New York Fashion Week AW15/16: review © Victoria Beckham

New York Fashion Week AW15/16: review

It may have been freezing outside but the collections in New York provided the perfect warm-up for Autumn/Winter 2015

Although New York Fashion Week is rarely known for its avant-garde trends, this past week offered plenty of character. Despite the stark differences between many collections a common trend emerged: personal interpretations of how to make basics "not so basic." From Proenza to Michael Kors, the big designers encompassed an approach to the fundamental staples of every closet providing their own unique twist. Alexander Wang's gothic grunge met Tory Burch's busy and feminine prints, whereas at Coach and Donna Karan outerwear stole the show and set the bar high for selecting the perfect coat for next season.

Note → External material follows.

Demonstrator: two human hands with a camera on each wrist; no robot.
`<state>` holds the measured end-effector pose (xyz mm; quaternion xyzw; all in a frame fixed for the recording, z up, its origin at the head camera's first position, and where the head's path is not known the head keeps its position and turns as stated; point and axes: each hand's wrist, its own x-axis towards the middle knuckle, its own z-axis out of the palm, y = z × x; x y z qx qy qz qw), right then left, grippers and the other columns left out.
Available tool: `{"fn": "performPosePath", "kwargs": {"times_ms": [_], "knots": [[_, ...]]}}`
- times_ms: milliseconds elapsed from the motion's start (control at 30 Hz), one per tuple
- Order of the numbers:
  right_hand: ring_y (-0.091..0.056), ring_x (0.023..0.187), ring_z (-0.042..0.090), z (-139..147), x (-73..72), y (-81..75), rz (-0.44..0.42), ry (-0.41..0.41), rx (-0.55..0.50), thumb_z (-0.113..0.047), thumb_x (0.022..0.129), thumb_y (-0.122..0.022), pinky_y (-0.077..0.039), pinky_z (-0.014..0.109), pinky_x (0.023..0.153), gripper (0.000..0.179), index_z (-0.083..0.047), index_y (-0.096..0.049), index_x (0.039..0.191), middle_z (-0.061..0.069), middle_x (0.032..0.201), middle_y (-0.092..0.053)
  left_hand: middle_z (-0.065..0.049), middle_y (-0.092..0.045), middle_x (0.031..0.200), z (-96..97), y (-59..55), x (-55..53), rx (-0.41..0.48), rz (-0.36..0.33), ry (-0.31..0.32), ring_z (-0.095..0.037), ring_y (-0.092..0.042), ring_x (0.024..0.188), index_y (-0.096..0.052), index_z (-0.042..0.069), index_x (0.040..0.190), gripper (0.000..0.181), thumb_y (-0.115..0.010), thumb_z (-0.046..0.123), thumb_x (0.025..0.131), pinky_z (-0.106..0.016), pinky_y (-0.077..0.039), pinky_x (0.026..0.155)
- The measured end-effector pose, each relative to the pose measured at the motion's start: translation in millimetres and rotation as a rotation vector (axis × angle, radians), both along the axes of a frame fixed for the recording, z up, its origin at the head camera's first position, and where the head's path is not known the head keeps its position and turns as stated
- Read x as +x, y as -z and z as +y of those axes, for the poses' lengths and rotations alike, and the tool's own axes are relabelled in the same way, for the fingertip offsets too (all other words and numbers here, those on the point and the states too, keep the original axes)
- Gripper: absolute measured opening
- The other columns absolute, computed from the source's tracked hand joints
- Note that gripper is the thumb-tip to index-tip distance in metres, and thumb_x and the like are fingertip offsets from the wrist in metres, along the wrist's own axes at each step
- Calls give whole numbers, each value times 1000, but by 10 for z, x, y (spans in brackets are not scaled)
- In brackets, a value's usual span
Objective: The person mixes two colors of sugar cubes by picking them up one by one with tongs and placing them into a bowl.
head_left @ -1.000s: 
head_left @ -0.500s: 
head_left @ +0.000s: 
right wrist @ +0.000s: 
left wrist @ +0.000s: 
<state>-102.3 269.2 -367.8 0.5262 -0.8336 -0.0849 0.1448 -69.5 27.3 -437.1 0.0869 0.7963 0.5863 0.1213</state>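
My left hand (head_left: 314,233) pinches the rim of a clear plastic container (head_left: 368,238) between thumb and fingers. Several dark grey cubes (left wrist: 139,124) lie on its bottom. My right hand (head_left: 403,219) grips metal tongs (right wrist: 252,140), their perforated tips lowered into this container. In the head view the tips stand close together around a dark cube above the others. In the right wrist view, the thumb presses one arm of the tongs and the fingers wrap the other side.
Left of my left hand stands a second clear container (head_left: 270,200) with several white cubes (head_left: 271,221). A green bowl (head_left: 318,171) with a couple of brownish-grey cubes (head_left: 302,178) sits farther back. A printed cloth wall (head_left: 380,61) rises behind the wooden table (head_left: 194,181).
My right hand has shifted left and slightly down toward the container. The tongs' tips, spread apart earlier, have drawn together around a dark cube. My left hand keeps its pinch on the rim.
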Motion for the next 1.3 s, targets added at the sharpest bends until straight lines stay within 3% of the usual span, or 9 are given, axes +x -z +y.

Deviating from her usual sleek and polished look, Victoria Beckham ventured in a new direction with her womenswear collection. Cozy, comfortable and loose sweaters varying from navy to camel appeared on the catwalk with thick and generous fabrics draped and cinched classically at the waist. Her sophisticated looks were topped off with slightly edgy heeled midcalf boots in tan and black leather, typical of Beckham's personal style.


Ralph Lauren was another notable contender among the not-so-basic basics of NYFW. Lauren's casual comfort wear featured exclusively neutral colours infused with a tasteful 70s twist, a theme carried on from the SS15 collections. The subtle green and textured outerwear included hints of fur and suede with heavy layering that still managed to maintain a sleek and adventurous look.


Michael Kors was also a big name this past week. Kors' luxurious line of basic wear had a masculine edge, offering bold, boyish tailored coats complemented by sleek hip hugging waist lines. The tweed-heavy collection was polished by tasteful hints of fur providing the perfect runway look transitioning effortlessly into retail.


With a conceptual and contemporary approach, Proenza Schouler offered an artistic contrast to the pret-a-porter looks portrayed by fellow designers. Predominantly black and grey with a dash of burgundy or white, layered and textured hemlines inspired a modern and strong look. Bodycon sweaters accompanied by a sophisticated twist on fishnet stockings complimented Proenza's edgy inverted eyeliner look.


Although New York regularly errs on the side of consumerism and its collections are noticeably more wearable than the European shows, the 'wearability' of all the recent seasons mean it is now difficult to know exactly what this week has stood for. One thing New York has retained is its laid-back approach to fashion, be it grungy nineties, floral 70s or slouchy shearling, the colour palette and the silhouette mean the city has set the bar high for the rest of the season.